Work request: List, from the lines below, each one with "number" in it.

^^^^^^^^^^^^^^^^

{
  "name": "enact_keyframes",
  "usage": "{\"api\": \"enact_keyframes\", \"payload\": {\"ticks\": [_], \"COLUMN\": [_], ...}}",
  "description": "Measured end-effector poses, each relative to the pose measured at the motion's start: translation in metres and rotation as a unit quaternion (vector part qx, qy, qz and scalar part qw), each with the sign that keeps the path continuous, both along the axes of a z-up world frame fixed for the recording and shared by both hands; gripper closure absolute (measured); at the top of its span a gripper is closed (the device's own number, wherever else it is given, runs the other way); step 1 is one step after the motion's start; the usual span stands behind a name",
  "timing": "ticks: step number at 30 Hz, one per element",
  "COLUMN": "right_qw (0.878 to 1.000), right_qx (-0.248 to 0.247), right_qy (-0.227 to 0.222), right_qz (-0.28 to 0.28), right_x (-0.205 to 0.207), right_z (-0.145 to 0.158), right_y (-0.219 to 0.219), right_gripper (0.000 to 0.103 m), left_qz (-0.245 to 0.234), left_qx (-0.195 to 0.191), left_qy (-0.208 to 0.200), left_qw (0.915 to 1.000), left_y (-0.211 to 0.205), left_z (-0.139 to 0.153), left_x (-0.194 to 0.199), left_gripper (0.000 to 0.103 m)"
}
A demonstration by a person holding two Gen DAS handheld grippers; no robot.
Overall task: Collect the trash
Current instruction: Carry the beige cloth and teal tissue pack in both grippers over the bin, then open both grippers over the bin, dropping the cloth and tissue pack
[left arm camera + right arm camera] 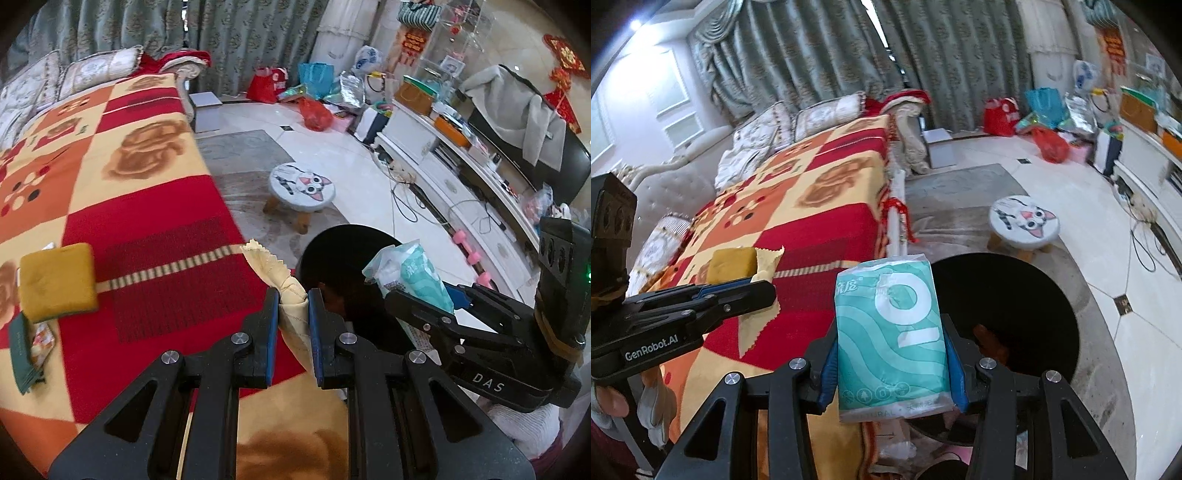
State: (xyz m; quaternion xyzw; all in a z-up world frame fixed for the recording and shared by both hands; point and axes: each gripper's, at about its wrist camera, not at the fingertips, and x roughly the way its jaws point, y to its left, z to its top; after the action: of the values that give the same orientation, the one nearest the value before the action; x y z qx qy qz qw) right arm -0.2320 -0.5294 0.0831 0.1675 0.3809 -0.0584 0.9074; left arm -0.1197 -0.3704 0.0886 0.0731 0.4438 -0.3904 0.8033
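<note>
Both grippers are loaded. The left gripper (293, 295) is clenched on a cream cloth (291, 302) with pinked edges; the cloth's free end sticks up and forward past the fingertips, and the rest trails down between the fingers. The right gripper (890, 354) is clamped on a teal tissue pack (890, 332), held by its two long sides, with the long axis running along the fingers and the upper half standing clear of the tips.

The black bin (1008, 295) stands on the floor just off the front edge of the sofa blanket (155, 192). In the right wrist view its open mouth lies directly ahead and to the right of the pack, below it. In the left wrist view the bin (332, 243) sits just beyond the cloth, slightly right of the fingertips, with the right gripper (424, 295) between the cloth and the bin's far rim.

Judgement: the right hand is nearer the mouth and likely drops first; the left needs a short carry rightward, off the blanket edge.

Still on the blanket near its front edge: a yellow sponge (57, 282) and a small green wrapper (24, 350).
</note>
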Motion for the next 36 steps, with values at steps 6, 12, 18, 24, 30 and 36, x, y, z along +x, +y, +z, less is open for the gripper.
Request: {"api": "enact_keyframes", "payload": {"ticks": [6, 12, 18, 24, 30, 36], "right_qw": [1.0, 0.999, 0.999, 0.998, 0.998, 0.998], "right_qx": [0.004, 0.007, 0.012, 0.019, 0.026, 0.03], "right_qy": [0.002, 0.003, 0.005, 0.006, 0.011, 0.012], "right_qz": [-0.02, -0.033, -0.044, -0.054, -0.059, -0.061], "right_x": [-0.006, -0.009, -0.012, -0.013, -0.011, -0.008], "right_z": [-0.002, -0.004, -0.007, -0.01, -0.015, -0.017], "right_y": [-0.018, -0.028, -0.035, -0.043, -0.049, -0.051], "right_gripper": [0.057, 0.057, 0.057, 0.056, 0.056, 0.055], "left_qz": [-0.012, -0.024, -0.035, -0.043, -0.045, -0.05], "left_qx": [-0.001, -0.008, -0.017, -0.013, -0.013, -0.02], "left_qy": [0.004, 0.018, 0.04, 0.044, 0.049, 0.055], "left_qw": [0.9999, 0.9995, 0.9985, 0.998, 0.9977, 0.9971], "left_y": [-0.019, -0.031, -0.042, -0.053, -0.059, -0.061], "left_z": [-0.004, -0.008, -0.014, -0.021, -0.027, -0.03], "left_x": [-0.003, -0.002, 0.0, -0.003, -0.002, -0.001], "left_gripper": [0.09, 0.09, 0.09, 0.09, 0.09, 0.09]}}
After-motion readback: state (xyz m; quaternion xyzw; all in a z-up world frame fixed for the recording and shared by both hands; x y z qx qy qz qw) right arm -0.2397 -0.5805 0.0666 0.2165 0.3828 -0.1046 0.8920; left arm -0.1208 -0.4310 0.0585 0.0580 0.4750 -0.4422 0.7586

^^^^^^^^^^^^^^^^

Solution to the exercise:
  "description": "Measured end-effector poses, each relative to the pose measured at the motion's start: translation in metres and rotation as a unit quaternion (vector part qx, qy, qz and scalar part qw), each with the sign that keeps the path continuous, both along the axes of a z-up world frame fixed for the recording and shared by both hands; gripper closure absolute (measured); at the top of its span a gripper is closed (the device's own number, wherever else it is given, runs the other way); step 1 is one step after the motion's start; the usual span stands behind a name",
  "timing": "ticks: step number at 30 Hz, one per element",

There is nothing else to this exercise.